■ **WHAT IS EXPECTED**
Go through the data and count each line that has the string "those". Give that count alone.

Records drawn from a dataset
★ ★ ★
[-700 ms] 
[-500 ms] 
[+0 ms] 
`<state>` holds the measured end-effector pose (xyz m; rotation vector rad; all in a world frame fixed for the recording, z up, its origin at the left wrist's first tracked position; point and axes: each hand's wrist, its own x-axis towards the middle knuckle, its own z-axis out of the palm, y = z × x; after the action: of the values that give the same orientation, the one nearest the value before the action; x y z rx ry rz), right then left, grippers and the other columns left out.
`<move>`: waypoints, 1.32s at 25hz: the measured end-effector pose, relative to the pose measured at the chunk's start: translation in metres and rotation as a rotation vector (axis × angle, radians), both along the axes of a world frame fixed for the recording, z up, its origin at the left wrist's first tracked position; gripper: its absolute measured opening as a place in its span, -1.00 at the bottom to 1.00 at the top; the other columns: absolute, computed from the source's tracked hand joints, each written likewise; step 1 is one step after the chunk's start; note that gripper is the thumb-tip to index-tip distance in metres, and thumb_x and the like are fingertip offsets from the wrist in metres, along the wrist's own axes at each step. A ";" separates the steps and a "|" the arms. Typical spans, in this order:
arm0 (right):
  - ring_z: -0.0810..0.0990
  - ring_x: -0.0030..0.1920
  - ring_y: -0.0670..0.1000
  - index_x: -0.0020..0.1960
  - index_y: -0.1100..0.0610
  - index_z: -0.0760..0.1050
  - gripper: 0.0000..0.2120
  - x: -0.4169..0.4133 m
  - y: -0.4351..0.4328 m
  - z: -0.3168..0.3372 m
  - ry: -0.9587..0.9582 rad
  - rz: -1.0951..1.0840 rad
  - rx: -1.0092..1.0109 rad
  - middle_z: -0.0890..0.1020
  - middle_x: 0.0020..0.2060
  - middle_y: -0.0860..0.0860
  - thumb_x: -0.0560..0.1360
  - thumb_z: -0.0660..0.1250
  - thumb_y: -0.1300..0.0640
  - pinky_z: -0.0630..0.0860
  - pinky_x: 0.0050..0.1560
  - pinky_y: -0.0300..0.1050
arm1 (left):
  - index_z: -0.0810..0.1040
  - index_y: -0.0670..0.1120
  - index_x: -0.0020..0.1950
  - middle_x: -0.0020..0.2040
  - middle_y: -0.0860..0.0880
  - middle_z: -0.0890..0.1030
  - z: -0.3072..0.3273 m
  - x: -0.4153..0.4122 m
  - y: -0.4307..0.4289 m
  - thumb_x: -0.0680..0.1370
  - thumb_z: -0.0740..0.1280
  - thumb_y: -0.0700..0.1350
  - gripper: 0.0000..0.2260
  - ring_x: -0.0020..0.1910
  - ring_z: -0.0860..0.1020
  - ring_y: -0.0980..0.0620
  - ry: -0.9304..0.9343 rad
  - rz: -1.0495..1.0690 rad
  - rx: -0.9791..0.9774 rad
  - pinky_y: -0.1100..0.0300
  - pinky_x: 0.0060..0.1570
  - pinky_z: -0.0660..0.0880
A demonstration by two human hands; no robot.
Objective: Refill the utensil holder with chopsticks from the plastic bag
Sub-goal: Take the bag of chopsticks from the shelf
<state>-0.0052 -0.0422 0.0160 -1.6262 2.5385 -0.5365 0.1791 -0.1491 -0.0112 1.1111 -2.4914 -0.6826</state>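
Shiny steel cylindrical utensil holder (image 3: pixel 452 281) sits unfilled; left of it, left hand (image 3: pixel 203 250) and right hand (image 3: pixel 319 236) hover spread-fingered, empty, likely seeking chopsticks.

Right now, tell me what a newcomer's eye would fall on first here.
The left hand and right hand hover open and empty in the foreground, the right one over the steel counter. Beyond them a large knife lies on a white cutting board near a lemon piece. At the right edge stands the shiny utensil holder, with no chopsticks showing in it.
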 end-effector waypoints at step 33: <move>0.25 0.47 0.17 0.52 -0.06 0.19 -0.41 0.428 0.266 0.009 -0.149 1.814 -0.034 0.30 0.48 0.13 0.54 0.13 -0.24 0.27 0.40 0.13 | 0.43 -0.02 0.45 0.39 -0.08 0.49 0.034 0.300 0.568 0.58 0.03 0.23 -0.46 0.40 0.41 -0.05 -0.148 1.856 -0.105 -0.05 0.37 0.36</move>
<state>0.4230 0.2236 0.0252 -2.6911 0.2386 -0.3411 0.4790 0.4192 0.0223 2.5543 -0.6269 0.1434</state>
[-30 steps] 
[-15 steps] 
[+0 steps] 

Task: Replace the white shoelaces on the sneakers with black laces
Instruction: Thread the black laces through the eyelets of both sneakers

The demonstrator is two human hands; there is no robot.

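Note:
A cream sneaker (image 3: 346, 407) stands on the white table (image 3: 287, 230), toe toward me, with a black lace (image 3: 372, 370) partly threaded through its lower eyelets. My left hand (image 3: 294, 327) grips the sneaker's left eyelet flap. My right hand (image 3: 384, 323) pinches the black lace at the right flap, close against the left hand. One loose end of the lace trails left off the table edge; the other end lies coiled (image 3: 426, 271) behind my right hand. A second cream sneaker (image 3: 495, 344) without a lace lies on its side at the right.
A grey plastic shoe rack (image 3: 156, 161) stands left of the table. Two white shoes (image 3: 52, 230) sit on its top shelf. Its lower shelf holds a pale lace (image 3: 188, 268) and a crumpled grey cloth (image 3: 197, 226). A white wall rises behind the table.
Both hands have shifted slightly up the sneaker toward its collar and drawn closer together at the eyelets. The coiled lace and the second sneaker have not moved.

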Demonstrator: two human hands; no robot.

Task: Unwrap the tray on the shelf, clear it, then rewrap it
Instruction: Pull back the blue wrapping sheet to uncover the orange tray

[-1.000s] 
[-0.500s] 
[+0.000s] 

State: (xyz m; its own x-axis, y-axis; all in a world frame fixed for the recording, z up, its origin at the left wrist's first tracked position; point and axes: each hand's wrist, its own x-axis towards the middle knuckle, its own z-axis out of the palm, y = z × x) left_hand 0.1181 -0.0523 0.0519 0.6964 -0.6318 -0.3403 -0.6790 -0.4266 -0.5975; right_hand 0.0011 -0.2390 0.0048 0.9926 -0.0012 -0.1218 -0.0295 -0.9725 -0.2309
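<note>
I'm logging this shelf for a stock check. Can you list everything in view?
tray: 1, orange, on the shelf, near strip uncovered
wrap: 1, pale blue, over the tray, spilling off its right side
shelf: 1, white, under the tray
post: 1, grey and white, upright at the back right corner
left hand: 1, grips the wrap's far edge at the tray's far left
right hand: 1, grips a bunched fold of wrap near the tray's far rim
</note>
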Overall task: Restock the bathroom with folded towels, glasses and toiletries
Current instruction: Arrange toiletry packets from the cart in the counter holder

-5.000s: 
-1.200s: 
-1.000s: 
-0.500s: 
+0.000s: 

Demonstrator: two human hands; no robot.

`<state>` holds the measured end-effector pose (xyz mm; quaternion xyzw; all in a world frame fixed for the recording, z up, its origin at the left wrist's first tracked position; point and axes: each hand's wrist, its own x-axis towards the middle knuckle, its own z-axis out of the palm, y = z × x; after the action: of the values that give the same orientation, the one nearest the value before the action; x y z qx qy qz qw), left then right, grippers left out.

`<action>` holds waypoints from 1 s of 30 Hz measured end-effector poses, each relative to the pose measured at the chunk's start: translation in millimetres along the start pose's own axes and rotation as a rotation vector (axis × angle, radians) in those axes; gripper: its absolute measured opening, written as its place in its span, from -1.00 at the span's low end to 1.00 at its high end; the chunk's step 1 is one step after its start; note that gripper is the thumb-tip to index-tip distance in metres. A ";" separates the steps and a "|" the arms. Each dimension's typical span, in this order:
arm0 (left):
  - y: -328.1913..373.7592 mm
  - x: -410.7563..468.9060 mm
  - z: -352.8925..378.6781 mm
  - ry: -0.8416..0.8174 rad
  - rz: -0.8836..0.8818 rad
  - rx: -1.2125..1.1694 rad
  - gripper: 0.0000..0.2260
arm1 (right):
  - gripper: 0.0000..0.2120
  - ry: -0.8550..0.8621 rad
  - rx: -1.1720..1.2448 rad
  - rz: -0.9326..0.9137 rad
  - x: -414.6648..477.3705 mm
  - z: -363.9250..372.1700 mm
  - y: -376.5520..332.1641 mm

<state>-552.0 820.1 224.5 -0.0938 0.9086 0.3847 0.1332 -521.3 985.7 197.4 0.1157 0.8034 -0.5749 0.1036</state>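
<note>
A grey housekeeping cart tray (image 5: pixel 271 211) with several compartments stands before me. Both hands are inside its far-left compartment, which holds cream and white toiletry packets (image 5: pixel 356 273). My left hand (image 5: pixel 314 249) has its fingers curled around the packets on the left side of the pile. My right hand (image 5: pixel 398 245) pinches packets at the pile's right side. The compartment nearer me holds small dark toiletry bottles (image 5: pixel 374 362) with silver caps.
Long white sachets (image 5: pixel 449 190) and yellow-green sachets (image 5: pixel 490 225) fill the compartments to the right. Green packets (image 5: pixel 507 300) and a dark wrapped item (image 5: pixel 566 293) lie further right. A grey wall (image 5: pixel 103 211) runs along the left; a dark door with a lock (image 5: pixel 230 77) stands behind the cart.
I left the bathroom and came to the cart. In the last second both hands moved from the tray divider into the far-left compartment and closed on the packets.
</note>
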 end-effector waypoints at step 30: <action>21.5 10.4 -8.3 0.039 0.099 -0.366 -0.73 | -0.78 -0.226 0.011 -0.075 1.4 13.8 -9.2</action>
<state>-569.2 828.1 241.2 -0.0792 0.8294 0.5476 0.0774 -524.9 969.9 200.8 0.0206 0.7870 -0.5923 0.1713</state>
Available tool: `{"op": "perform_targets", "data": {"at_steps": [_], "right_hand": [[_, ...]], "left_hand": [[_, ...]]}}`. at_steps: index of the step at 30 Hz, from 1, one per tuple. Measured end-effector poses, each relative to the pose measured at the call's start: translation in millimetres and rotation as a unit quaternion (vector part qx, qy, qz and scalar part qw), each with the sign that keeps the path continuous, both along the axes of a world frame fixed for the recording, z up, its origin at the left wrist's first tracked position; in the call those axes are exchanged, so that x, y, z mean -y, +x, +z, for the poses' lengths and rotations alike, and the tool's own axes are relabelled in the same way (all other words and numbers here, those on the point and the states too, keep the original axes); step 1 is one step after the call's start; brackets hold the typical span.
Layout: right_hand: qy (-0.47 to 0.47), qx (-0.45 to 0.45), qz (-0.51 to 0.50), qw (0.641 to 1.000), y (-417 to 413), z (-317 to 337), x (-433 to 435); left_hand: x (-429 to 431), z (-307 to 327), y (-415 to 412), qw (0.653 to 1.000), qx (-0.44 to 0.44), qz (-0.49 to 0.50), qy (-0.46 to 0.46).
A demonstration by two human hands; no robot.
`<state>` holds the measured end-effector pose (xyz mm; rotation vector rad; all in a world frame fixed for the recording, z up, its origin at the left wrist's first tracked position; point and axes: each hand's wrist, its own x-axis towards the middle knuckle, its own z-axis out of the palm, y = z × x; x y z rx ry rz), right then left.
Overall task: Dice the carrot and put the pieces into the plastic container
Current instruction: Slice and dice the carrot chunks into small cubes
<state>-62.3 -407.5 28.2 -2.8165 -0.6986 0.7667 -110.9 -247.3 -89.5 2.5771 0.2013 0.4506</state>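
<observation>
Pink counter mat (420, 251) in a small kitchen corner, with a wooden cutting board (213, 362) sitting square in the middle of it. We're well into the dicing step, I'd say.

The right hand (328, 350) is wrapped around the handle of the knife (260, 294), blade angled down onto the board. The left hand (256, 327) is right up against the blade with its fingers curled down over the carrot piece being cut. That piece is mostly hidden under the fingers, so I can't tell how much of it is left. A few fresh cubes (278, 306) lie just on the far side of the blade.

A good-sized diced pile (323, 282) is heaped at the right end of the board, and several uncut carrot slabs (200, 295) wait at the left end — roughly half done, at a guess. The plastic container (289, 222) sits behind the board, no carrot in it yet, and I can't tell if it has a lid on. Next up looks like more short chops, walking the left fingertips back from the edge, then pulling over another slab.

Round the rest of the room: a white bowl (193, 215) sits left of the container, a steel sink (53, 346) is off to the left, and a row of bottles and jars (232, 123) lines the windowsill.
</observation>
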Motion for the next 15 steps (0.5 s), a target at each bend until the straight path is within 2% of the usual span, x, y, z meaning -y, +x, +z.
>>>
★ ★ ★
■ **TASK RESULT**
2